Obviously, as a practitioner looking to escape continued re-birth, I am, at least somewhat, concerned about the high costs of self and self belonging — it is a daily exercise for me to recognize the work of collecting (bot identity and belonging), the work of maintaining and the inevitable pain of loss that come along with this self and these items I claim. Still, despite the suffering that the concepts of ‘me’ and ‘mine’ cause me I persist building up my Alanahood.
Maybe I should try looking at this through the lens of LP Nut’s hidden beliefs and benefits. If I know it hurts why do it? What benefits do I think this self brings me? Is it actually true?
Now I’m still not clear on all the details, but my first impulse is that I think myself protects me. All those years I used to fight unyielding with my Mom about the terms of our relationship — how often to call, frequency and length of visits, allowable topics and presumptions of closeness — I did it with a sense that I had to “hold the line”, “protect my boundaries”. The more she pushed me, the more I felt like I had to dig-in and not budge: my sense of self felt like it became firmer in the face of attack, I needed it to protect me.
Now, here in NY, again I feel like I need MY STANDARDS, MY SENSE OF RIGHT AND WRONG, MY INDIGNATION. When someone honks, or liters, I need MY ANGER, something that I can hold onto, a sense of who I am and what I am willing to accept in the face of attack. I make the situations and environments around me, about me, and myself grows in the process. But without this sense of self, in this case who I am not and what I won’t accept, how can I keep myself safe?
But if this self of mine is so fragile that it needs the rigid packing materials of standards and indignation and anger, wouldn’t I be better served –safer –if I had a more yielding sense of self? If the self I have chosen could bend like a reed in the wind rather than snap like a tree, wouldn’t that protect me better?

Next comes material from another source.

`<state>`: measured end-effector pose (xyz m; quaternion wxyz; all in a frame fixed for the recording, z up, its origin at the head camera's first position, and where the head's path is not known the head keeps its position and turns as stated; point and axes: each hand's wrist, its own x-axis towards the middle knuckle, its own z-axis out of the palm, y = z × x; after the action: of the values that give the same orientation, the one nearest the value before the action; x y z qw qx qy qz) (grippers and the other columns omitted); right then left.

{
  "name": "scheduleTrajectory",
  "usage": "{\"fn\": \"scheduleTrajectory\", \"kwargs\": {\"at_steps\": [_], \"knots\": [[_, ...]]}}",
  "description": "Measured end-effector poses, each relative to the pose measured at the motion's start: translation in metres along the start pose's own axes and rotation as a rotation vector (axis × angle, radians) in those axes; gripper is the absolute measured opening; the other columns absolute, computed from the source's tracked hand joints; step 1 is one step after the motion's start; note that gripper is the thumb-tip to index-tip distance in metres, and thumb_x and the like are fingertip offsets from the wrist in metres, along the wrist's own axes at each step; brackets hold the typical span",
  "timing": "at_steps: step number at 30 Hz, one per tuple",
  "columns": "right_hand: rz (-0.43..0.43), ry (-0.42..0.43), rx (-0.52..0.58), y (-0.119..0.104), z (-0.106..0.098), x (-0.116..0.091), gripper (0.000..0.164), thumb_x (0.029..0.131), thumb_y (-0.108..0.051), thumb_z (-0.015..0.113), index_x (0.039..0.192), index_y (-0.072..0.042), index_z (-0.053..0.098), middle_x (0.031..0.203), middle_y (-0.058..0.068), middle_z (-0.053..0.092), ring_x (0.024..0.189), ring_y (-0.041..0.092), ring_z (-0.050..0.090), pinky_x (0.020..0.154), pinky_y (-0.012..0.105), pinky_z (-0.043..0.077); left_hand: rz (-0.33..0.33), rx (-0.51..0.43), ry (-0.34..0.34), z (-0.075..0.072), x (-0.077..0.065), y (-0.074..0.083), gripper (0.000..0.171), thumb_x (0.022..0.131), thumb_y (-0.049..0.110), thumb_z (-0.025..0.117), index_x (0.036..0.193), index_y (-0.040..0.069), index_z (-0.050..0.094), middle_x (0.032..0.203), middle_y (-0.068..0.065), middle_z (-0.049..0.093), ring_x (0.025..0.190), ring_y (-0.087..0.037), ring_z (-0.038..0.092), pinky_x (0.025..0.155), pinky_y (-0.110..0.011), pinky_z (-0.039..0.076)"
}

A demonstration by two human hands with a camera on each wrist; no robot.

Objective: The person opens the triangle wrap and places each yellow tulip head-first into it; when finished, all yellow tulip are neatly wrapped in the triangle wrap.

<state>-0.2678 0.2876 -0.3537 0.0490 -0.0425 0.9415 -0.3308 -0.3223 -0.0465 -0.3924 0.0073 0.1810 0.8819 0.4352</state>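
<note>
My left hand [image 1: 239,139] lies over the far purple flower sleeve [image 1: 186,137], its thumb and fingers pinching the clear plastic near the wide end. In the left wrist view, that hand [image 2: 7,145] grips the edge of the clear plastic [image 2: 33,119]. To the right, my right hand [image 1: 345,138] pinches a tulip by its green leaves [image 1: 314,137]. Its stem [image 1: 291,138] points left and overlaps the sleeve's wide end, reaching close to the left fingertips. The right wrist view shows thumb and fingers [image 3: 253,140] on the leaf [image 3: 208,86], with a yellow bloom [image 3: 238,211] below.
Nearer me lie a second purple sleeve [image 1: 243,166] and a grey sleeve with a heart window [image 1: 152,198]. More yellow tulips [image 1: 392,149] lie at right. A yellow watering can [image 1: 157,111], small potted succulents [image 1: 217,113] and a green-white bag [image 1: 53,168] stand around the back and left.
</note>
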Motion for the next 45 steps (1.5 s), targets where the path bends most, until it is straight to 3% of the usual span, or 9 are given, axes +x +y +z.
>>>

Without a sense of self what is it, who is it, that Eric would love? Like me without a green purse, would I be recognizable to him? So self is necessary to be loved. But, does Eric really love me, or does he love his own idea of who I am? I already know the answer to this (see Livin the Single Life Blog) — what Eric and I really love is the future we imagine we share together. A future we don’t even know will be real. This is no reason to cling to a self.
Good person Alana, the Compassionate Vegetarian, the Hugger of the Homeless, The Super Buddhist, she clearly needs a self. How else can I make myself the ‘right’ kind of person, the collector of good qualities and traits. And if I am not a good self, how can I escape negative karma? How can I guarantee good rebirths and fun-filled lives? Self must exist to create standards of behavior and then evaluate (with one eye closed) whether or not I meet these self-created criterion for karmic cookies. But does this really even work? If so, why is this Alana suffering so deeply in this NY re-birth?
My whole existence seems to be about trying to confirm some set of qualities/characteristics that I dub, ‘Alana’. Qualities that will protect me by defining the bounds of what I think are acceptable, and therefore keep me safe from the dark forces of ‘the unacceptable’. Qualities that will make me loved and, by extension, protected by those who love me. Qualities that keep me squarely on the side of righteousness, so that I have a life of good stuff that I am so convinced righteous individuals deserve. But, this all does beg yet another question – if I am really looking to avoid suffering (the suffering of the unacceptable, the suffering of being unloved, the suffering of being unsafe and the suffering of having a crap life), shouldn’t I be trying to end the self that brings me into this suffering-filled-world instead of trying to ‘game the world, on my terms, once I am already here?